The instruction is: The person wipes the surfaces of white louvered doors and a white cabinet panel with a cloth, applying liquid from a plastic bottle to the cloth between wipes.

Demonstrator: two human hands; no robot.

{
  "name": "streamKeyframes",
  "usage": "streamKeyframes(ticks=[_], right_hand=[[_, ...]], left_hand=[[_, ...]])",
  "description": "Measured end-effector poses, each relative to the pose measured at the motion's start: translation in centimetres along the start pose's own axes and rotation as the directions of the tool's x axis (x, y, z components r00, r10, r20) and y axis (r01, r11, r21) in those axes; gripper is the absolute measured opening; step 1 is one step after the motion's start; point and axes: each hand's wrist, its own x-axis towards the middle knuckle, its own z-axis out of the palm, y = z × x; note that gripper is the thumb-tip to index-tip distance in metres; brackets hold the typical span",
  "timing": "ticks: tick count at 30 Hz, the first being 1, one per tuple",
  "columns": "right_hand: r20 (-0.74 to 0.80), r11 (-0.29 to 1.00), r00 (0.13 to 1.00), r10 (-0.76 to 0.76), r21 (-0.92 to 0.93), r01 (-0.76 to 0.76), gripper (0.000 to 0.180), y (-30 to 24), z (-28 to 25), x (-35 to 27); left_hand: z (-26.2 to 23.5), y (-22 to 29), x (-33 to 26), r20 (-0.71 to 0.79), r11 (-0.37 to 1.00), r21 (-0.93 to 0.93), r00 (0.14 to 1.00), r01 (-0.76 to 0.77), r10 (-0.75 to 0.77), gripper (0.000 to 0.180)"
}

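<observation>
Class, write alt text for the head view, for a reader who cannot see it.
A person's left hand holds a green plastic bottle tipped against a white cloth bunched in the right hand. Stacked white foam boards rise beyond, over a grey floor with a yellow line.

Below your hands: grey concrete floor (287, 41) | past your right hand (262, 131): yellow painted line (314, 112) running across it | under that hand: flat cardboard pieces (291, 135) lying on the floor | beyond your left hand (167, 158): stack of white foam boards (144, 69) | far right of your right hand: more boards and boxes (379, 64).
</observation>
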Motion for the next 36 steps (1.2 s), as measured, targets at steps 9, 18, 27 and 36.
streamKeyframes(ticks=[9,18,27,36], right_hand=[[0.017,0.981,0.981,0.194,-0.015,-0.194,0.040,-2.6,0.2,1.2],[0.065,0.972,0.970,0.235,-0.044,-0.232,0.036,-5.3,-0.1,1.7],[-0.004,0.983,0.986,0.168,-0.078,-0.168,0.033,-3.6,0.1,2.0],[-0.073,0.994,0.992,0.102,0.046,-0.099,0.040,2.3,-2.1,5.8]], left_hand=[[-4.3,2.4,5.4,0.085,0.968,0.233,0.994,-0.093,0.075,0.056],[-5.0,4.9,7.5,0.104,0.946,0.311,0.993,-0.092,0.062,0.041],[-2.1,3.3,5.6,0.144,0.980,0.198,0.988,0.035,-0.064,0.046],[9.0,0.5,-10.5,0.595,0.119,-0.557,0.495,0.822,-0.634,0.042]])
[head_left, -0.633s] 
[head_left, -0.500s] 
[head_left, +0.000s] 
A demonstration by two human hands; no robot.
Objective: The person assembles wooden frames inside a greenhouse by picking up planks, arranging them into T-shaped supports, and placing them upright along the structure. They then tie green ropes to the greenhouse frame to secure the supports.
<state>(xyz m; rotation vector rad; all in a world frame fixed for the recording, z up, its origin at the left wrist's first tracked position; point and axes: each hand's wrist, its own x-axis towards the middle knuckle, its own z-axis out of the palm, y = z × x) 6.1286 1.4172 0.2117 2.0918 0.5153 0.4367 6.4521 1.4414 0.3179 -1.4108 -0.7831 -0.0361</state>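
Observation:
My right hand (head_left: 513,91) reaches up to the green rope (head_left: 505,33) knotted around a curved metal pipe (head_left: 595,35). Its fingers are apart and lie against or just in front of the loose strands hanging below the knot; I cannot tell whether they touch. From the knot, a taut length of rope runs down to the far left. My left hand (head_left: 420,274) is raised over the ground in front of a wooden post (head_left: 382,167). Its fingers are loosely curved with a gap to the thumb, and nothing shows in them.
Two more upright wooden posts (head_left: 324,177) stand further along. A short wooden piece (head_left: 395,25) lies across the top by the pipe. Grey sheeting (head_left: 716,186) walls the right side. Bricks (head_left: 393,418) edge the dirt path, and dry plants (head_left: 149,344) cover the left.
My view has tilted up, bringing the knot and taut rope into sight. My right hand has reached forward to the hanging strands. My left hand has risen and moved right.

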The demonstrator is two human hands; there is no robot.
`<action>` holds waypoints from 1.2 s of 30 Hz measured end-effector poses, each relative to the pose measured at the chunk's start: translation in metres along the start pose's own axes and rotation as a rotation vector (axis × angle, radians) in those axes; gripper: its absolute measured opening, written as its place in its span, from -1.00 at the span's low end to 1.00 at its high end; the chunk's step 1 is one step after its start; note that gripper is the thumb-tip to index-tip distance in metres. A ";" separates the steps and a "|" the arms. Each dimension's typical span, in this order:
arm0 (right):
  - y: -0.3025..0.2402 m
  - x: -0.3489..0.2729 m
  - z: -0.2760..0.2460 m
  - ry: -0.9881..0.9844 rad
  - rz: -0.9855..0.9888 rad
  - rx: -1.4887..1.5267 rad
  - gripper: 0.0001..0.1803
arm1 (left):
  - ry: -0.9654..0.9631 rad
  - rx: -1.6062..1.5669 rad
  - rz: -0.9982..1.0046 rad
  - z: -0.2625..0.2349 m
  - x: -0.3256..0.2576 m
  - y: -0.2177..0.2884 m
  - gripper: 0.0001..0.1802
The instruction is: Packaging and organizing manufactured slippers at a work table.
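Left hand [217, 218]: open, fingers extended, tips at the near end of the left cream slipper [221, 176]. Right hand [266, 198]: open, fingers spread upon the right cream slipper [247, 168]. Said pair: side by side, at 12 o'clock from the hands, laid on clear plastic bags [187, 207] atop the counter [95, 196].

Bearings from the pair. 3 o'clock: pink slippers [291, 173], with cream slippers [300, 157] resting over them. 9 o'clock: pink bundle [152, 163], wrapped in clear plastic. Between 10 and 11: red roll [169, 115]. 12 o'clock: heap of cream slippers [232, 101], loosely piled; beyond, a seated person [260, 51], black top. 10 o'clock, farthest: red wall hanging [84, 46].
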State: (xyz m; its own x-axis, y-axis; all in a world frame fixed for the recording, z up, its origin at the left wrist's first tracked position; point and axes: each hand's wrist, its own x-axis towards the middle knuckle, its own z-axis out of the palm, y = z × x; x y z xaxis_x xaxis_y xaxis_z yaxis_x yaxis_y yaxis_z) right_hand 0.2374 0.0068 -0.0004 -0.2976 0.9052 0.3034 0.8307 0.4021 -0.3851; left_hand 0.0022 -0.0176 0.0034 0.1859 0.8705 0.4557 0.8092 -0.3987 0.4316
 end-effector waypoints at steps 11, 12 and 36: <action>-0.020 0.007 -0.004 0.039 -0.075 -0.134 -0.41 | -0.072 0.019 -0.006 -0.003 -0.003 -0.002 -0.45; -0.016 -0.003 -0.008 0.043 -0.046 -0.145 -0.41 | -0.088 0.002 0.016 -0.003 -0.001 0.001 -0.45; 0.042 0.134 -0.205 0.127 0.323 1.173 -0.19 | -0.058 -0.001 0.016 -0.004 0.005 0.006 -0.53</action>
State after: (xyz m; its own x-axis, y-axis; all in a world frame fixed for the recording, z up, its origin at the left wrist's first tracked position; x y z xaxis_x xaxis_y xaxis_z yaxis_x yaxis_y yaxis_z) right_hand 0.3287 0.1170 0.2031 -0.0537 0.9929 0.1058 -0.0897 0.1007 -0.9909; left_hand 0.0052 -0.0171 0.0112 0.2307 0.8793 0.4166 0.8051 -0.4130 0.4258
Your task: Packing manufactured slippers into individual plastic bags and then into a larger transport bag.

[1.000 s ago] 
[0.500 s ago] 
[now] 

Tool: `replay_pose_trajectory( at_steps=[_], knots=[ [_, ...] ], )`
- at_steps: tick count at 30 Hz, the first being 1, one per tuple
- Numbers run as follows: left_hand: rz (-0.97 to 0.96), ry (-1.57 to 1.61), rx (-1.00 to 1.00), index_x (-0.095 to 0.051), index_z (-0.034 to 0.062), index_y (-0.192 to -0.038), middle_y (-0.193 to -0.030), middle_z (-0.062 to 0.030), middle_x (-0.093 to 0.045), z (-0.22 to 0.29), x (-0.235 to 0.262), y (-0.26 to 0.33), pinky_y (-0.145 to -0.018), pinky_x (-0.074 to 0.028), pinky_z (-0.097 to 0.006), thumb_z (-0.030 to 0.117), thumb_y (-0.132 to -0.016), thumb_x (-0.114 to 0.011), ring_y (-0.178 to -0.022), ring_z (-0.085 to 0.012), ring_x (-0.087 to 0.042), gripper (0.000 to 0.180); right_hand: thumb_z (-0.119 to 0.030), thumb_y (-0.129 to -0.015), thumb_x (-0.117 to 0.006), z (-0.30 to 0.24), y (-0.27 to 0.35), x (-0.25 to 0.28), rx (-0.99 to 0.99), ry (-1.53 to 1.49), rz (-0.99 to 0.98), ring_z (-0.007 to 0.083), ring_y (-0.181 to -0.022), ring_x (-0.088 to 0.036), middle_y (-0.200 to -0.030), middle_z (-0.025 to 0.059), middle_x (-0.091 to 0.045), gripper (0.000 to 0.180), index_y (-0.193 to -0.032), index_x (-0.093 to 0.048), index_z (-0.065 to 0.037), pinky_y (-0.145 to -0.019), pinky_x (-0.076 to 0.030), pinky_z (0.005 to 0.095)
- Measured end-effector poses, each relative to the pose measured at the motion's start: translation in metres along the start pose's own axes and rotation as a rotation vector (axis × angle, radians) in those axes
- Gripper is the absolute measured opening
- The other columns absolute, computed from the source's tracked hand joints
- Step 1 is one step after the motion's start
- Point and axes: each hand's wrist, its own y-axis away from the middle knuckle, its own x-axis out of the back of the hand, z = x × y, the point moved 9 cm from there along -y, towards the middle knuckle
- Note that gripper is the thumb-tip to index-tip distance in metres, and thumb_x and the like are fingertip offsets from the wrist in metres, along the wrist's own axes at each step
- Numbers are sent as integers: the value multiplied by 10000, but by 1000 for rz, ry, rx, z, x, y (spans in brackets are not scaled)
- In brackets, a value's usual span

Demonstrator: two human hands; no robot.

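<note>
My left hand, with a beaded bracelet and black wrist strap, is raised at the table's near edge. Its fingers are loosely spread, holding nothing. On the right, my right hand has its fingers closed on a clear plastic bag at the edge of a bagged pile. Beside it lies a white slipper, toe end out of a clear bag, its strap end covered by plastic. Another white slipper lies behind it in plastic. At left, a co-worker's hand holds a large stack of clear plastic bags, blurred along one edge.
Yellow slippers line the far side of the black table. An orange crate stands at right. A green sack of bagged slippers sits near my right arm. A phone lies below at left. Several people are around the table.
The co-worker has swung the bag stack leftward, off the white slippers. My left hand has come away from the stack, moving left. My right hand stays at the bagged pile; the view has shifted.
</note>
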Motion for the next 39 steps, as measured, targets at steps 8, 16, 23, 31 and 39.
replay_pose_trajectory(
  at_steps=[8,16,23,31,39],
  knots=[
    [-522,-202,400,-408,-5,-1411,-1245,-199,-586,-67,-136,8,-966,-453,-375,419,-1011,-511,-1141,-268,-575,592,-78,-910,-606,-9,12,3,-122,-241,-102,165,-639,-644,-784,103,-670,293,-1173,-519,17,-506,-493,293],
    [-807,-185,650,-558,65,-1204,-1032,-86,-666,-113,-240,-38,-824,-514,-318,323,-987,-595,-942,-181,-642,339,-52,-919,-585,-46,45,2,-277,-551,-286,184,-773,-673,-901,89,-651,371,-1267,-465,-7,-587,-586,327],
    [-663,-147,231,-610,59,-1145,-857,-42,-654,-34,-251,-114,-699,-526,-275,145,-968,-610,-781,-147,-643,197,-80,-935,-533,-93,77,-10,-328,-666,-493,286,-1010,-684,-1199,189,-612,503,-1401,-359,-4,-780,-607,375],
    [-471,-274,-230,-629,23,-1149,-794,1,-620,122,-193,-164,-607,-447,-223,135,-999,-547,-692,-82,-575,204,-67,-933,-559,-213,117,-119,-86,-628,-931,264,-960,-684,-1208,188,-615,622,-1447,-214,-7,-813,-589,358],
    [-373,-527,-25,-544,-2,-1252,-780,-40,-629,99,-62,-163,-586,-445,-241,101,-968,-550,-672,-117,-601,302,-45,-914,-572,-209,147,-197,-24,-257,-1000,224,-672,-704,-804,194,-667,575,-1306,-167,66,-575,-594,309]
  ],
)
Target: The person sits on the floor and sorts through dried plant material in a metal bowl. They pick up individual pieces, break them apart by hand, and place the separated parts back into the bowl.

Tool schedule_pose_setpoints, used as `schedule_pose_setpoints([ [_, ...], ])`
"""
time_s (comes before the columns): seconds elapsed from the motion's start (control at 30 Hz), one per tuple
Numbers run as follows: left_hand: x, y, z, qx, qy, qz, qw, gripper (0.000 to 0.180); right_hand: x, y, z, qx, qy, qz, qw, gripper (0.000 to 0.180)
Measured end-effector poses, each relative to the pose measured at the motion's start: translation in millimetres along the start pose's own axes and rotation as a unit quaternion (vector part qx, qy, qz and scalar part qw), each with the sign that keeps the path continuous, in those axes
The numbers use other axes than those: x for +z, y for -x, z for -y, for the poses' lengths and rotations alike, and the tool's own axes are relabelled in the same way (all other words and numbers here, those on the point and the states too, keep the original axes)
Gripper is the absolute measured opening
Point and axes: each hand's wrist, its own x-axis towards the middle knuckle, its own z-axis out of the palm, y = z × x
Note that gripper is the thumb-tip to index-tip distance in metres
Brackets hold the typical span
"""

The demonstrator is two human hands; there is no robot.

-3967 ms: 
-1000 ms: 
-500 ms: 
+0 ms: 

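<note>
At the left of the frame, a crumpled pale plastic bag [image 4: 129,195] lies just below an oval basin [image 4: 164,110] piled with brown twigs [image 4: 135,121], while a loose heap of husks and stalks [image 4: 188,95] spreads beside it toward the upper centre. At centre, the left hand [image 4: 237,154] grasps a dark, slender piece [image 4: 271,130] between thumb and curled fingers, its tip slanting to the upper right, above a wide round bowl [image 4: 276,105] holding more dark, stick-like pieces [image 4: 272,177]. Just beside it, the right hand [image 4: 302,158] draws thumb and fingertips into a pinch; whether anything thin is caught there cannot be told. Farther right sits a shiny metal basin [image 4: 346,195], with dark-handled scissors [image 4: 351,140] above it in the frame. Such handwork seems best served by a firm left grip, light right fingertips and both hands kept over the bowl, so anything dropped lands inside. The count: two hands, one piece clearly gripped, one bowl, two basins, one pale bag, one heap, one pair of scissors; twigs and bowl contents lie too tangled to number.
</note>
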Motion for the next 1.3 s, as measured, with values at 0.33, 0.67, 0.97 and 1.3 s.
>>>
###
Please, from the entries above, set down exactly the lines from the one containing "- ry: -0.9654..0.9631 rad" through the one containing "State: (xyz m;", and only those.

• _Reply_
  - ry: -0.9654..0.9631 rad
  - rx: -1.6062..1.5669 rad
  - rz: -0.9982..1.0046 rad
  - z: -0.2625..0.2349 m
  - x: -0.3256..0.2576 m
  - y: -0.2177..0.2884 m
  - gripper: 0.0001..0.1802
The instruction is: Packaging and organizing manufactured slippers at a work table.
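Left hand [217, 218]: open, fingers extended, tips at the near end of the left cream slipper [221, 176]. Right hand [266, 198]: open, fingers spread upon the right cream slipper [247, 168]. Said pair: side by side, at 12 o'clock from the hands, laid on clear plastic bags [187, 207] atop the counter [95, 196].

Bearings from the pair. 3 o'clock: pink slippers [291, 173], with cream slippers [300, 157] resting over them. 9 o'clock: pink bundle [152, 163], wrapped in clear plastic. Between 10 and 11: red roll [169, 115]. 12 o'clock: heap of cream slippers [232, 101], loosely piled; beyond, a seated person [260, 51], black top. 10 o'clock, farthest: red wall hanging [84, 46].
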State: (xyz m; its own x-axis, y-axis; all in a world frame fixed for the recording, z up, its origin at the left wrist's first tracked position; point and axes: each hand's wrist, its own x-axis towards the middle knuckle, its own z-axis out of the palm, y = z × x; x y z xaxis_x xaxis_y xaxis_z yaxis_x yaxis_y yaxis_z) right_hand 0.2374 0.0068 -0.0004 -0.2976 0.9052 0.3034 0.8307 0.4021 -0.3851; left_hand 0.0022 -0.0176 0.0034 0.1859 0.8705 0.4557 0.8092 -0.3987 0.4316

What the exercise asked for is complete.